### [Required work]
With every mark kept, transcribe all of the records.

### [Information provided]

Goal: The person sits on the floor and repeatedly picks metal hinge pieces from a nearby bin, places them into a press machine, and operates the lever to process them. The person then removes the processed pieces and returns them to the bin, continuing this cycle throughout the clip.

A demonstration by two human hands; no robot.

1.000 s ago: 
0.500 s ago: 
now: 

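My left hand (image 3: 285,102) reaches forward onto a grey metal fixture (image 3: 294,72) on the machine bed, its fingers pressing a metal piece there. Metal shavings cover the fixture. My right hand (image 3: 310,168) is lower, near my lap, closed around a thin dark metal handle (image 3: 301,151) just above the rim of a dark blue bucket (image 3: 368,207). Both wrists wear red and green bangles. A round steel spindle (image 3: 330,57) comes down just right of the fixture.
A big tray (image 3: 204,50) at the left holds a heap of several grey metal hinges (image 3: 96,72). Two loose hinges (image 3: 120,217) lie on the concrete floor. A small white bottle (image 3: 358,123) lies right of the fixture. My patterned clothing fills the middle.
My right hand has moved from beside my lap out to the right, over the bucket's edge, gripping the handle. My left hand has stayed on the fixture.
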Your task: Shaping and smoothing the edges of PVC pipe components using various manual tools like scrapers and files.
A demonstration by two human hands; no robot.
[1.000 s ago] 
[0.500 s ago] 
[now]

### [Your solution]
Goal: The person sits on the floor and repeatedly picks metal hinge pieces from a nearby bin, places them into a press machine, and operates the lever to process them. The person then removes the processed pieces and returns them to the bin, continuing this cycle throughout the clip.

A demonstration by two human hands; no robot.

1.000 s ago: 
0.500 s ago: 
now: 

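My left hand (image 3: 285,102) reaches forward onto a grey metal fixture (image 3: 294,72) on the machine bed, its fingers pressing a metal piece there. Metal shavings cover the fixture. My right hand (image 3: 310,168) is lower, near my lap, closed around a thin dark metal handle (image 3: 301,151) just above the rim of a dark blue bucket (image 3: 368,207). Both wrists wear red and green bangles. A round steel spindle (image 3: 330,57) comes down just right of the fixture.
A big tray (image 3: 204,50) at the left holds a heap of several grey metal hinges (image 3: 96,72). Two loose hinges (image 3: 120,217) lie on the concrete floor. A small white bottle (image 3: 358,123) lies right of the fixture. My patterned clothing fills the middle.
My right hand has moved from beside my lap out to the right, over the bucket's edge, gripping the handle. My left hand has stayed on the fixture.
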Your task: Shaping and smoothing the edges of PVC pipe components using various manual tools like scrapers and files.
A demonstration by two human hands; no robot.
[1.000 s ago] 
[0.500 s ago] 
[now]

There's no more to this exercise.